Which left me with little choice but to adopt the drop and wiggle technique I’d already told you about. (If only I read these posts occasionally.) Once again, I found it highly effective. And effort less.

I smiled. Like the gentlemen in the previous post, I, too, had a secret weapon: A two-metre crowbar, brand new and unused, waiting to be taken back to the shop. When I bought it a few months ago, it was almost too heavy to lift.

Not so, today.

The rock still takes a while to get through – and some of my posts are only 30 cm into the ground – but when you find a piece of ground without rock (and there was one), it’s a joy. You can put up a post in minutes.

I’ve been fencing again today. But you don’t want to hear about that. You want to watch the excellent fencing scene from THE PRINCESS BRIDE.

Oh, I never told you. I was so tired yesterday, I discovered the easy way to dig a straining post hole:
1) Remove the turf with a fork.
2) Drop your pointed crowbar into the four corners of the hole and wiggle (the crowbar, not you).
3) Remove the spoil with a gloved hand.
4) Repeat steps 2 and 3 until required depth is reached.

Obviously this only works when there isn’t a huge slab of rock in the way.

The short of it

I put in a fence post today:

The long of it

Clearly our pigs can’t be allowed to fly at will. So fencing the veggie patch with wild-boar-and-presumably domestic-pig-proof fencing has leapt in front of the chicken house as Priority Number One (capitals mine).

The last two days have seen me put in two fence posts a day. Not in the old way, but by the book – the book being Michael Roberts’ “Farm and Smallholder Fencing”. (At least I thought I was doing it by the book, but the book tells me that “straining posts” should be dug three to four feet into the ground instead of my paltry 50 cm.

I won’t tell anyone if you don’t.)

So confident was I, I took the camera to show you how nice and easy it is.

I started with a nice, clean shot of all the tools you need:

Then, after a few centimeters, I took an amusingly unexpected shot of a rock in the hole:

Not wanting to move the hole (this was for a gate post and I’d decided the gate was going to be ‘yey’ wide) and realising that every hole is different, I decided to go through the rock. I thought it would be interesting to see what was on the other side.

I never found out:

Spoil (on something to keep the job nice and clean) is supposed to be brown and earthy. This was largely pulverised limestone.

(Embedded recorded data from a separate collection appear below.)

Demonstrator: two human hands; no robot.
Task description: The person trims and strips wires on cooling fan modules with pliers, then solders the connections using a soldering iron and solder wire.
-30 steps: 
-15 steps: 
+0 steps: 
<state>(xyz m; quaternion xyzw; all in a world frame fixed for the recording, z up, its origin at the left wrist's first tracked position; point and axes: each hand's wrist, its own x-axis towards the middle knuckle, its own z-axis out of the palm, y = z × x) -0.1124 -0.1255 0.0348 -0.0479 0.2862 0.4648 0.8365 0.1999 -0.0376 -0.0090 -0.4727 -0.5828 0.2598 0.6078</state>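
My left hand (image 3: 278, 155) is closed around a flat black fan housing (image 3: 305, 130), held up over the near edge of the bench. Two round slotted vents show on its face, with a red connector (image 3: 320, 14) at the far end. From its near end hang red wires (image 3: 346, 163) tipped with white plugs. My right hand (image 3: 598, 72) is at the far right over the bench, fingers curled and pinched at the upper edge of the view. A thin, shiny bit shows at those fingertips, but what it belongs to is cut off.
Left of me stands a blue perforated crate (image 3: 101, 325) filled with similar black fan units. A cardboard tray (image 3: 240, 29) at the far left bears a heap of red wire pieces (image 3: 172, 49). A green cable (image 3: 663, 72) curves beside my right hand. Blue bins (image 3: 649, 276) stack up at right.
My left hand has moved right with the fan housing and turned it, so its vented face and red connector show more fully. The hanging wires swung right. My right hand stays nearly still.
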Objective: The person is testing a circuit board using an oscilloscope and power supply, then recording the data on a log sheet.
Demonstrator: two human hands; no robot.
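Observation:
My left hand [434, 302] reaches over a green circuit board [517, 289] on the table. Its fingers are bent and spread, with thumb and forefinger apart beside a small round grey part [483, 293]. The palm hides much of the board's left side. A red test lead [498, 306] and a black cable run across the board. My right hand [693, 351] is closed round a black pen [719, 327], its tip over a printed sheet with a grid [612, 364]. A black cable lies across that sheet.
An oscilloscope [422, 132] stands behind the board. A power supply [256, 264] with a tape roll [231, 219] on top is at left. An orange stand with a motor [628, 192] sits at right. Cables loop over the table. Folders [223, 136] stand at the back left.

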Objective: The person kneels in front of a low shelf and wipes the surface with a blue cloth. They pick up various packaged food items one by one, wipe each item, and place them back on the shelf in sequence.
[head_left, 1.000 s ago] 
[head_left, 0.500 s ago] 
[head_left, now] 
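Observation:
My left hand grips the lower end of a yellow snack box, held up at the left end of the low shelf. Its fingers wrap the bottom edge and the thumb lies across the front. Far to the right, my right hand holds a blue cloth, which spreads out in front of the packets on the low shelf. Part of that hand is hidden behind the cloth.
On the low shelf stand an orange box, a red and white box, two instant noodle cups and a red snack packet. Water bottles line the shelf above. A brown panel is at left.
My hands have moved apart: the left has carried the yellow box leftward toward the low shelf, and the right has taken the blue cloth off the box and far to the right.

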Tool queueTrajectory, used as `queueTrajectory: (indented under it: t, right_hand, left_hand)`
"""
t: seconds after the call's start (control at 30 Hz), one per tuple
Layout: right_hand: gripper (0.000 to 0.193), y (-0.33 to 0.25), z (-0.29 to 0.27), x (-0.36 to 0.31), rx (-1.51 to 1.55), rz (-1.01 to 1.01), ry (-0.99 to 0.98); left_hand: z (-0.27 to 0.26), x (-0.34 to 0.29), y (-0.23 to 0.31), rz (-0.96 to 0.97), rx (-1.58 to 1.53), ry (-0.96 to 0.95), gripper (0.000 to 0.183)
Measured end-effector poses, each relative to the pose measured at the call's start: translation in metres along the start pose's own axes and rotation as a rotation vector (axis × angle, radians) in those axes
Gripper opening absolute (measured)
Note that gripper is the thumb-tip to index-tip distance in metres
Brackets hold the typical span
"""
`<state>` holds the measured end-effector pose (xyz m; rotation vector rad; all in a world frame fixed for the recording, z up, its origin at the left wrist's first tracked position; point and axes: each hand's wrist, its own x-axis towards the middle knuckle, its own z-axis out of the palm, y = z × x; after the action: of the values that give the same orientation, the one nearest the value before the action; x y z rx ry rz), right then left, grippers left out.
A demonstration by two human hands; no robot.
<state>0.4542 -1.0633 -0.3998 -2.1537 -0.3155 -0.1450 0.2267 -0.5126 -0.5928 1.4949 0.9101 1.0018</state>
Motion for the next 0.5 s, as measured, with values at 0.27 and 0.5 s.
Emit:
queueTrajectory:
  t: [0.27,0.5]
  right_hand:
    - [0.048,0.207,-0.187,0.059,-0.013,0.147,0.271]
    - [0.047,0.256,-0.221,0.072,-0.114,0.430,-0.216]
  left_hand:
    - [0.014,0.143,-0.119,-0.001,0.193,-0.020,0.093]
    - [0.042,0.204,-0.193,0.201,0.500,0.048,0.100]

My nice, clean working area wasn’t:

And I ended up using some tools not in the original shot. To be fair, I did feel this was cheating in some kind of holistic way. Before fetching the sledgehammer, another hammer and a rock splitter, I’d been doing very well using the pointed crowbar as a kind of ground-to-underground missile. (In fact, none of these other tools came close to being as effective.)

I did remember to document ramming the earth back in:

And got a nice, clean shot of the end result:

Especially compared to the gate post (yey metres away) I put in two days ago.